Addiction Relapse | Death By Addiction – Let’s Honor Corey Monteith By…
Addiction relapse | death by addiction. It’s tragic. It’s unacceptable. It’s stoppable.
Yes – stoppable. Cory Monteith lost his life to the RELAPSING brain disease of addiction on Saturday, July 13, 2014. But Cory was not the only one who died of this disease or an accidental overdose of drugs and/or alcohol that day. In America, it is more than 200 every day, according to estimates by the CDC. Take this across the world, and the numbers increase exponentially.
Tragic. Unacceptable. Stoppable.
Yes – stoppable! How?
We need to understand that a very significant part of the disease of addiction is RELAPSE. We need to shatter the shame that surrounds this disease.
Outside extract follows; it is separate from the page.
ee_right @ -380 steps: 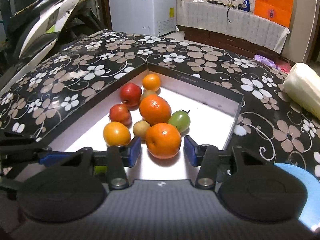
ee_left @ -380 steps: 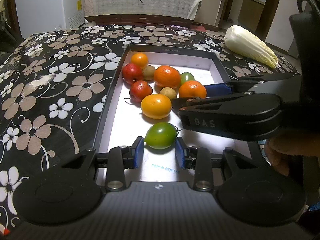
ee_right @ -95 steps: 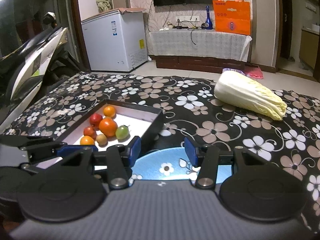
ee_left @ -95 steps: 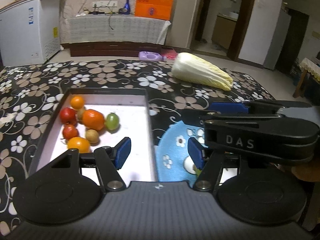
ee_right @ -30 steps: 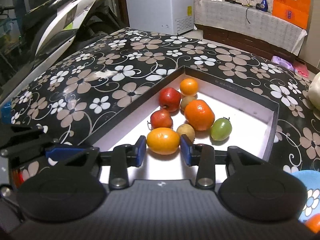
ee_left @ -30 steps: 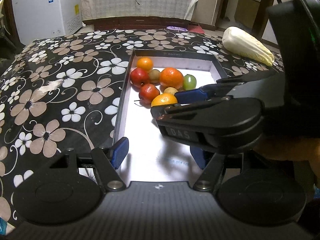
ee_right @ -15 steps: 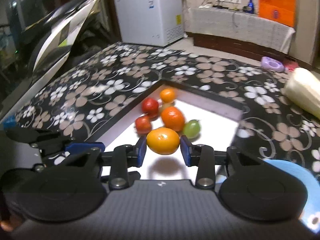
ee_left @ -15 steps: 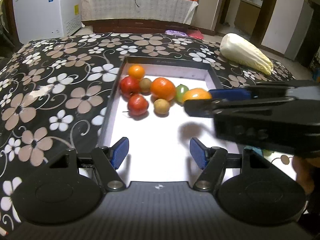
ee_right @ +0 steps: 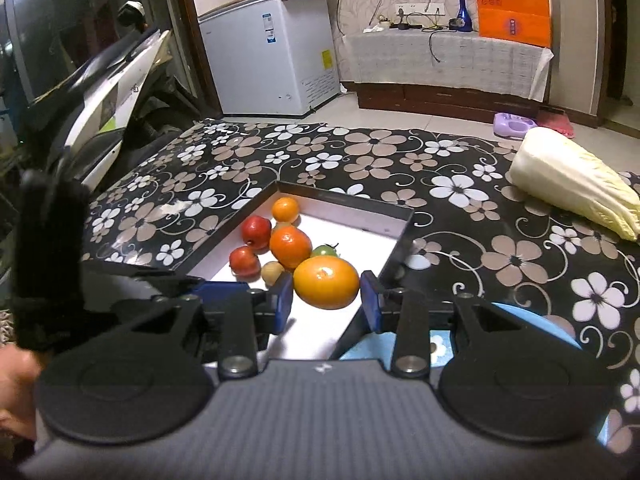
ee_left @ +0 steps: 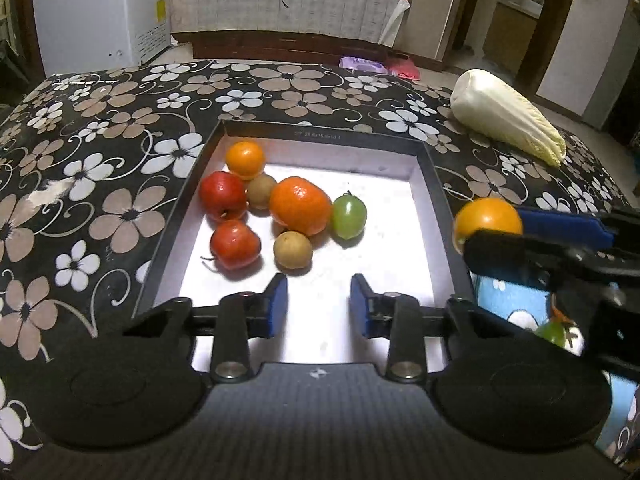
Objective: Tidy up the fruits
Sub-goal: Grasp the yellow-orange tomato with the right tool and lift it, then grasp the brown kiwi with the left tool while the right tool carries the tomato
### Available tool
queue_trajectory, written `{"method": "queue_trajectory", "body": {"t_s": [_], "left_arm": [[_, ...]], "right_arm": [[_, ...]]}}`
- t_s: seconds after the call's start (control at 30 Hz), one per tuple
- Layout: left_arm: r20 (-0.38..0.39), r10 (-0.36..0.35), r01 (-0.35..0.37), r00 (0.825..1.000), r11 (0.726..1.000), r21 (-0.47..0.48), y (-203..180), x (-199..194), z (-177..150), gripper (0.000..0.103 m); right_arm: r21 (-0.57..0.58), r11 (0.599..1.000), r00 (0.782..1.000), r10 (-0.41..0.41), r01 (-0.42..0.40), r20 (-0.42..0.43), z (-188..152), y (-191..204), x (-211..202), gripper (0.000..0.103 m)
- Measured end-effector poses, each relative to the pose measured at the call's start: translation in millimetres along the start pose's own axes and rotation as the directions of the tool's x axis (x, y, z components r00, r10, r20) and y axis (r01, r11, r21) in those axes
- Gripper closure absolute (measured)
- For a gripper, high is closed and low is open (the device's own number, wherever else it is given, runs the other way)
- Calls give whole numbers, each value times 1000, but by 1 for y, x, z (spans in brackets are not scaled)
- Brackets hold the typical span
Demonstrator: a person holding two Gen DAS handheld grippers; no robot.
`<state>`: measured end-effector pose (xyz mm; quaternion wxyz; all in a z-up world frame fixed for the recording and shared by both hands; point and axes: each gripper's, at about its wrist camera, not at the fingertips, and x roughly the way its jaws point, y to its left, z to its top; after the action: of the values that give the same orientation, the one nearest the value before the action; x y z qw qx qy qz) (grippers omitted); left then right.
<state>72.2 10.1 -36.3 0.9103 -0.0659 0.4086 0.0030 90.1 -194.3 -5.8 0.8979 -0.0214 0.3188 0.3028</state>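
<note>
In the left wrist view the flowered counter (ee_left: 100,184) fills the left side, and a black-rimmed tray (ee_left: 434,184) with a white floor sits in the middle of the frame. Inside it, toward its upper left, lie a small orange (ee_left: 245,159), two red fruits (ee_left: 223,195) (ee_left: 235,244), two brownish fruits (ee_left: 260,191) (ee_left: 292,249), a larger orange (ee_left: 300,205) and a green fruit (ee_left: 349,216) – all bunched together, most of them touching. The tray's lower half is bare white. A pale cabbage (ee_left: 506,122) lies on the counter at upper right, well apart from the tray. At lower right a blue plate (ee_left: 508,300) shows behind the other tool, with a green fruit (ee_left: 554,332) partly hidden on it.

The left tool (ee_left: 318,306) sits at lower centre above the tray's bare floor. Its jaws have just been closing and now stand narrow, with nothing between the blue pads.

The right tool (ee_right: 326,302) enters the left wrist view from the right edge, above the tray's right rim. In its own view, its pads press on both sides of a yellow-orange fruit (ee_right: 326,282), lifted clear of the tray floor – the remaining fruits show behind it, and the plate's blue edge lies to the lower right. A white chest freezer (ee_right: 272,52) stands in the background at upper left.
</note>
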Motion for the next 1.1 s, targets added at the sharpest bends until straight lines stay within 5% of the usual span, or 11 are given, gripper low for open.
{"method": "queue_trajectory", "body": {"t_s": [0.47, 0.83, 0.97, 1.1], "left_arm": [[-16, 25, -25, 1000, 999, -32, 8, 17, 15, 82], [-7, 32, -33, 999, 998, -49, 19, 20, 19, 73], [-5, 12, -12, 1000, 999, -53, 19, 23, 22, 52], [9, 41, -41, 999, 999, -18, 15, 27, 23, 62]], "right_arm": [[18, 1000, 1000, 2, -2, 16, -3, -10, -11, 63], [11, 1000, 1000, 9, -9, 8, -3, -7, -8, 63], [8, 1000, 1000, 10, -10, 4, -4, -6, -8, 63], [10, 1000, 1000, 9, -9, 2, -4, -7, -8, 63]]}}
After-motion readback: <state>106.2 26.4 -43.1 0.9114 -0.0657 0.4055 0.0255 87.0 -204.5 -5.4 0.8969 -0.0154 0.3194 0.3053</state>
Relapse Can Be Part of the Disease of Addiction
As regular readers know, The Addiction Project is one of my all-time favorite resources. That’s because it’s a collaborative effort of the National Institute on Drug Abuse (NIDA), the National Institute on Alcohol Abuse and Alcoholism (NIAAA), The Robert Wood Johnson Foundation and HBO. It shares the ongoing, continually updated research and information about all things addiction.
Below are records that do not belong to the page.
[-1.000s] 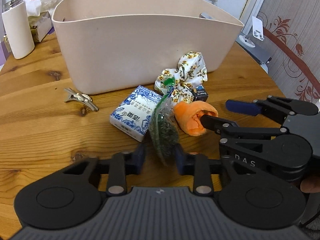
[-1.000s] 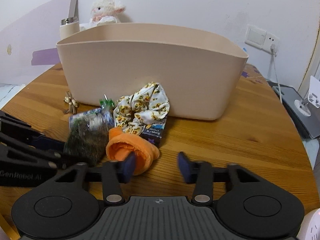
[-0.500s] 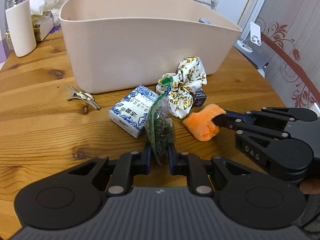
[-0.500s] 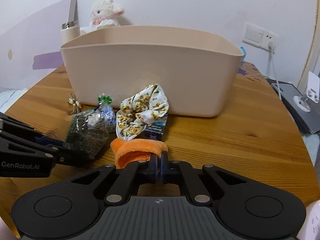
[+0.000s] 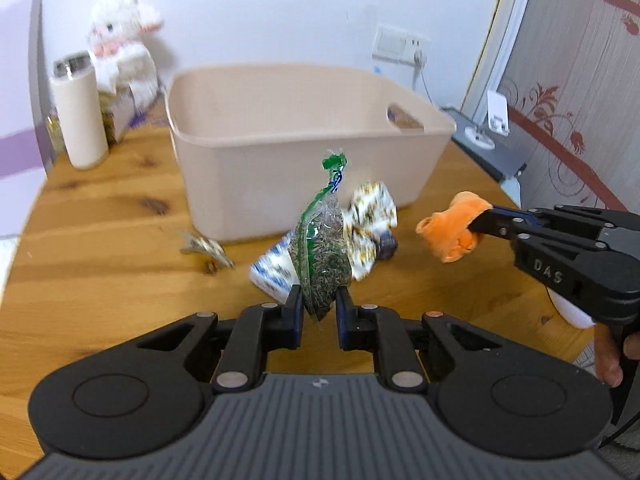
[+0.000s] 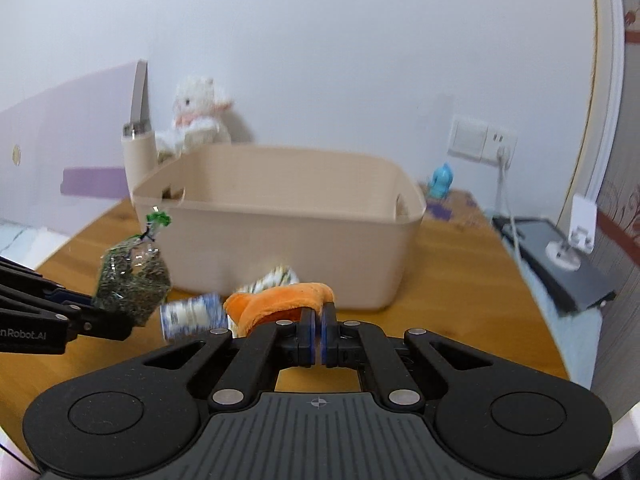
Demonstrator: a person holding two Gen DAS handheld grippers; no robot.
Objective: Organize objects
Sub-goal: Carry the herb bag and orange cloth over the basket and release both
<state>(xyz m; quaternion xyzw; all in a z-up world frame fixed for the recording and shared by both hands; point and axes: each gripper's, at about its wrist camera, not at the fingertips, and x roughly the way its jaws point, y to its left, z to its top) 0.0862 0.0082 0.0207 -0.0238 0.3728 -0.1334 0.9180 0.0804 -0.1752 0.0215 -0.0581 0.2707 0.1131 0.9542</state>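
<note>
My left gripper point(image 5: 318, 312) is shut on a clear bag of dark dried leaves point(image 5: 322, 256) with a green tie, held upright above the table; the bag also shows in the right wrist view point(image 6: 132, 280). My right gripper point(image 6: 317, 332) is shut on an orange plush cloth point(image 6: 280, 302), lifted off the table; the cloth also shows in the left wrist view point(image 5: 454, 228). The beige plastic bin point(image 5: 304, 184) stands just behind both. A floral scrunchie point(image 5: 372, 212), a blue-and-white tissue pack point(image 5: 272, 272) and a metal hair clip point(image 5: 204, 248) lie on the table in front of the bin.
A white tumbler point(image 5: 78, 120) and a white plush toy point(image 5: 120, 40) stand at the back left of the round wooden table point(image 5: 100, 240). A wall socket with a cable point(image 6: 484, 144) and a grey device point(image 6: 560, 264) are at the right. A small dark box point(image 5: 386, 246) lies by the scrunchie.
Both grippers closed on their items, the left on the leaf bag and the right on the orange cloth, and have lifted them up off the table toward the bin's height.
</note>
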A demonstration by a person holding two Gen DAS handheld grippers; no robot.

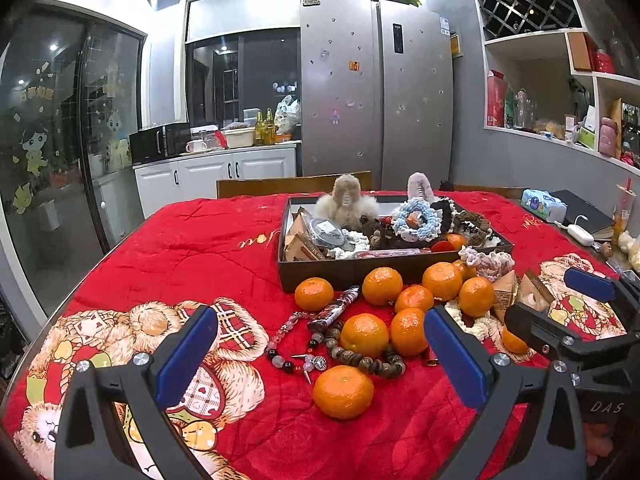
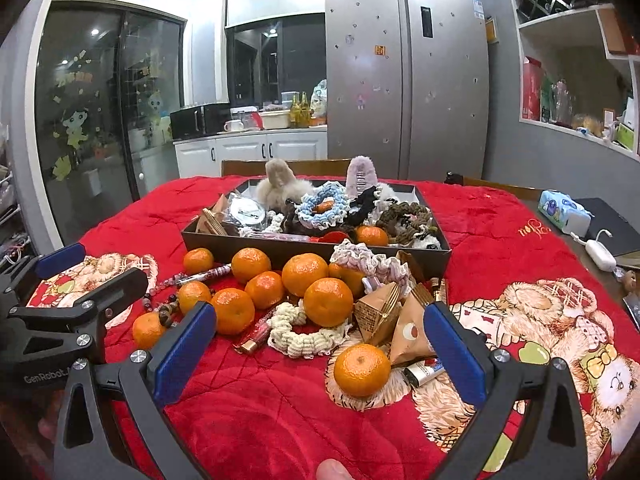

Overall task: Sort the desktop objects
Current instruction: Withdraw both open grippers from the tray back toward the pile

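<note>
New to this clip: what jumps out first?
A heap of mandarins on the red blanket, just in front of a dark tray crammed with scrunchies and fluffy clips. Both grippers, left and right, hang open and empty over the near edge.

Blanket: bright red, printed with tan teddy bears in plaid and gold lettering.
Tangerines: glossy orange, one near, the rest clustered farther off.
Box: dark brown walls.
Scrunchies: cream near; pink-and-white by the box; light blue and olive-brown in the box.
Bracelets: brown wooden beads; a second of clear, pink and black beads.
Paper packets: tan, one with a white circle.
Lighter: white with blue and red.
Gripper pads: blue on black frames.
Fridge, far: silver-grey.
</note>
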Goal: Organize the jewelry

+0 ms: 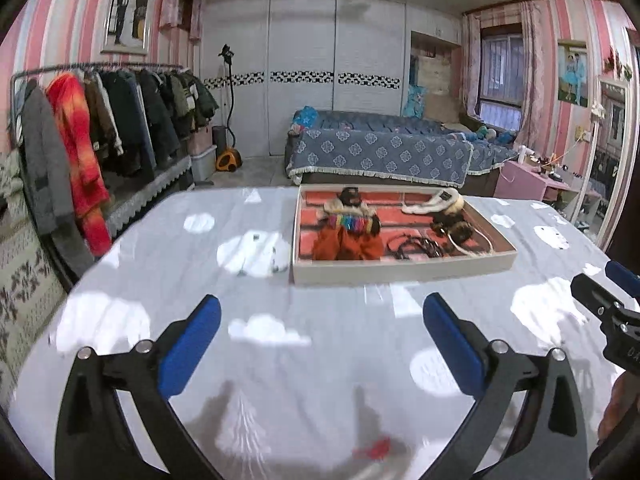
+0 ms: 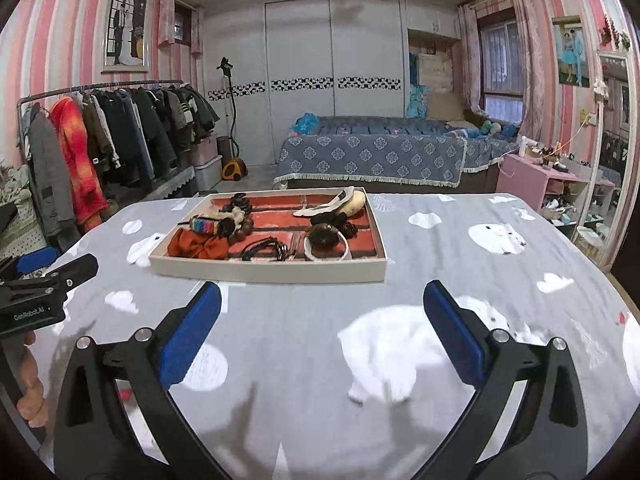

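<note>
A shallow white tray [image 1: 400, 273] [image 2: 264, 274] with red-lined compartments lies on the grey cloud-print cloth. It holds an orange bow [image 1: 346, 245] [image 2: 200, 246], a rainbow clip [image 1: 352, 222], black headbands [image 1: 412, 246] [image 2: 266, 250], a white headband [image 2: 326, 255], dark scrunchies and a cream piece [image 2: 340, 202]. My left gripper [image 1: 320, 320] is open over bare cloth just short of the tray, nothing between its blue pads. My right gripper [image 2: 322, 308] is also open and empty, short of the tray's near right corner. Each gripper shows at the edge of the other's view.
A small blurred red spot [image 1: 376, 449] lies on the cloth close under the left gripper. A clothes rack [image 2: 100, 140] stands to the left, a blue-covered bed [image 2: 372, 156] beyond the table, a pink dresser [image 2: 532, 176] and mirror to the right. A hand [image 2: 32, 396] holds the left gripper.
</note>
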`<action>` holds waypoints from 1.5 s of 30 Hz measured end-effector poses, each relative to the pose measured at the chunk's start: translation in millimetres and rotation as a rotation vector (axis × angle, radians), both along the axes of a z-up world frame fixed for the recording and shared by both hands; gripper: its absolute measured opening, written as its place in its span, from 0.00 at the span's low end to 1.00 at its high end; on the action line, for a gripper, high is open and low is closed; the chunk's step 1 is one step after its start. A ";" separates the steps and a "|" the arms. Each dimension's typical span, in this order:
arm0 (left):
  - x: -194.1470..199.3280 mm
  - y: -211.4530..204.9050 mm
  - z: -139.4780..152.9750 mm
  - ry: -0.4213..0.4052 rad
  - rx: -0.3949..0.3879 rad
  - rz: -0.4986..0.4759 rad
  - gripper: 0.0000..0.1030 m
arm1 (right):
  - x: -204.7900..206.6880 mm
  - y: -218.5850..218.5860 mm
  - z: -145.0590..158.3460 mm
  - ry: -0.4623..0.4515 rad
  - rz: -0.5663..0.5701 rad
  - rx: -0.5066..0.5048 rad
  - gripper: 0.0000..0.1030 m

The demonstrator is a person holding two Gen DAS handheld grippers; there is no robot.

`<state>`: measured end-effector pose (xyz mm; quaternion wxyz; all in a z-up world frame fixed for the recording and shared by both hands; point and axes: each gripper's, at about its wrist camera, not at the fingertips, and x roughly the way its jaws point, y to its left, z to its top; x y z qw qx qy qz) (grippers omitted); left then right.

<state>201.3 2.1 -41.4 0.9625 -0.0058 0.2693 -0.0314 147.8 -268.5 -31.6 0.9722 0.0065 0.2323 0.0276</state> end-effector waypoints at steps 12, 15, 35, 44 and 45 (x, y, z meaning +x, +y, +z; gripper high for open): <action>-37.2 0.9 -7.5 -0.095 0.010 0.044 0.96 | -36.3 4.9 -5.0 -0.080 -0.009 -0.019 0.96; -38.3 0.9 -7.8 -0.104 0.011 0.045 0.96 | -35.3 3.5 -5.9 -0.079 -0.015 -0.019 0.96; -42.0 -2.2 -6.3 -0.136 0.031 0.008 0.96 | -36.7 9.4 -8.7 -0.101 -0.039 -0.063 0.96; -44.8 -7.4 -7.1 -0.155 0.060 0.003 0.96 | -37.2 10.4 -10.0 -0.097 -0.030 -0.060 0.96; -45.4 -8.1 -6.9 -0.161 0.064 0.006 0.96 | -37.0 10.3 -9.8 -0.097 -0.030 -0.060 0.96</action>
To briefly explain addiction relapse, I quote from Anna Rose Childress, Ph.D.’s piece on The Addiction Project’s, “What is Relapse?,”
Relapse is a cardinal feature of addiction, and one of the most painful.
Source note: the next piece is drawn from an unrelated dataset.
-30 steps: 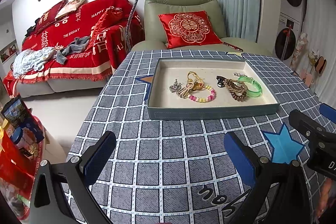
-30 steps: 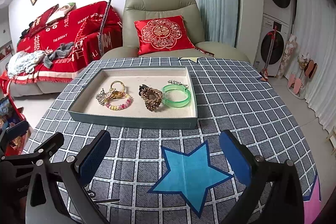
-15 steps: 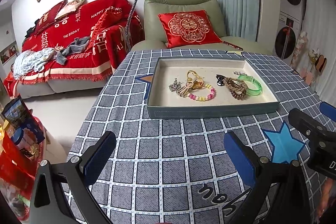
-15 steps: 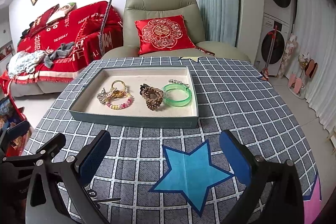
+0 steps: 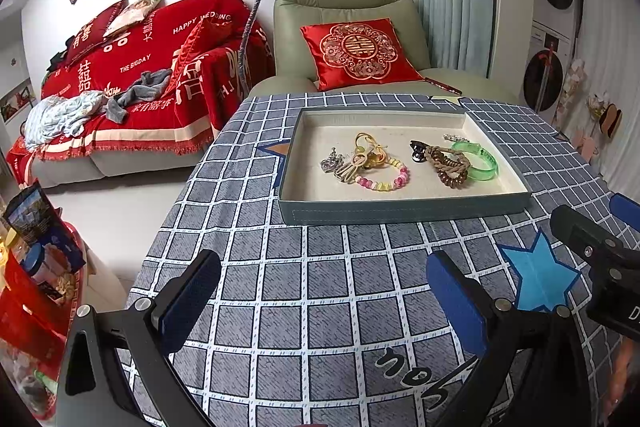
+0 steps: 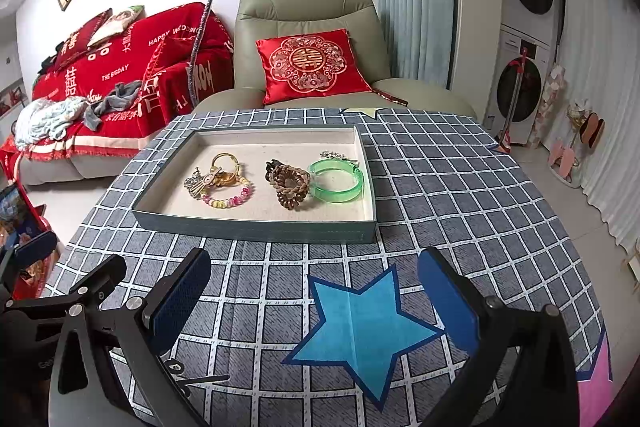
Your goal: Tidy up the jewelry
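A grey-green tray point(image 5: 400, 211) point(image 6: 256, 229) stands on the checked tablecloth. In it lie a green bangle point(image 5: 476, 163) point(image 6: 336, 181), a brown bead bracelet point(image 5: 448, 165) point(image 6: 290, 185), a pink and yellow bead bracelet point(image 5: 384, 181) point(image 6: 230, 197), gold rings with a keychain point(image 5: 366, 149) point(image 6: 224, 167), a silver charm point(image 5: 332, 163) and a silver clip point(image 6: 334, 155). My left gripper point(image 5: 324, 303) is open and empty above the cloth, short of the tray. My right gripper point(image 6: 314, 301) is open and empty over a blue star, also short of the tray.
The table point(image 6: 460, 187) carries a grey checked cloth with a blue star point(image 6: 360, 319). A green armchair with a red cushion point(image 6: 308, 65) stands behind it. A red-covered sofa point(image 5: 140, 83) is at the left. Snack packets point(image 5: 36, 247) sit beside the table's left edge.
Both views have drifted slightly nearer the tray. The jewelry has not moved and both grippers stay open.
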Tool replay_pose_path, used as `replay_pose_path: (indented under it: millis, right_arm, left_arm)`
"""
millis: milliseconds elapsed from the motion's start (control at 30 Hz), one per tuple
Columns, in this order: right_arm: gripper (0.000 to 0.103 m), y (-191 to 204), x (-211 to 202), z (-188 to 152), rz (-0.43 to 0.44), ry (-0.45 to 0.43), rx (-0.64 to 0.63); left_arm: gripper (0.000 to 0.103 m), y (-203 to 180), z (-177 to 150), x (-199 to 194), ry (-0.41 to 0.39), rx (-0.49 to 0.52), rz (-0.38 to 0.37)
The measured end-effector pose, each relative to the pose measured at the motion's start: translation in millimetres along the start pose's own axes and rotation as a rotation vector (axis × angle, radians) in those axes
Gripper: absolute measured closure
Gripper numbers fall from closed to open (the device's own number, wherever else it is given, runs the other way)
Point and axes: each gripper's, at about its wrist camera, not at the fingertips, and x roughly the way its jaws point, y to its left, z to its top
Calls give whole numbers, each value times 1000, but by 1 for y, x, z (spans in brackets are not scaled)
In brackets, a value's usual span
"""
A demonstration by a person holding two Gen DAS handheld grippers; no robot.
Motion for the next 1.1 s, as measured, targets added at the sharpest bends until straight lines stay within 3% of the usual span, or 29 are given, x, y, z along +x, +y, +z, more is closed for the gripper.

Most people who struggle with addiction will have one or more relapses – the return to drug use after a drug-free period – during their ongoing attempts to recover. This can be extremely frustrating for patients and for families, as they have already experienced great pain.
What leads to relapse?
Multiple – and often interactive – factors can increase the likelihood of relapse. These are some of the commonly cited precursors:
- drug-related “reminder” cues (sights, sounds, smells, drug thoughts or drug dreams) tightly linked to use of the preferred drug(s) can trigger craving and drug seeking
- negative mood states or stress
- positive mood states or celebrations
- sampling the drug itself, even in very small amounts
The motivation to seek a drug, once triggered, can feel overwhelming and sometimes leads to very poor decision making: the user will pursue the drug, despite potentially disastrous future negative consequences (and many past negative consequences). Read the rest here…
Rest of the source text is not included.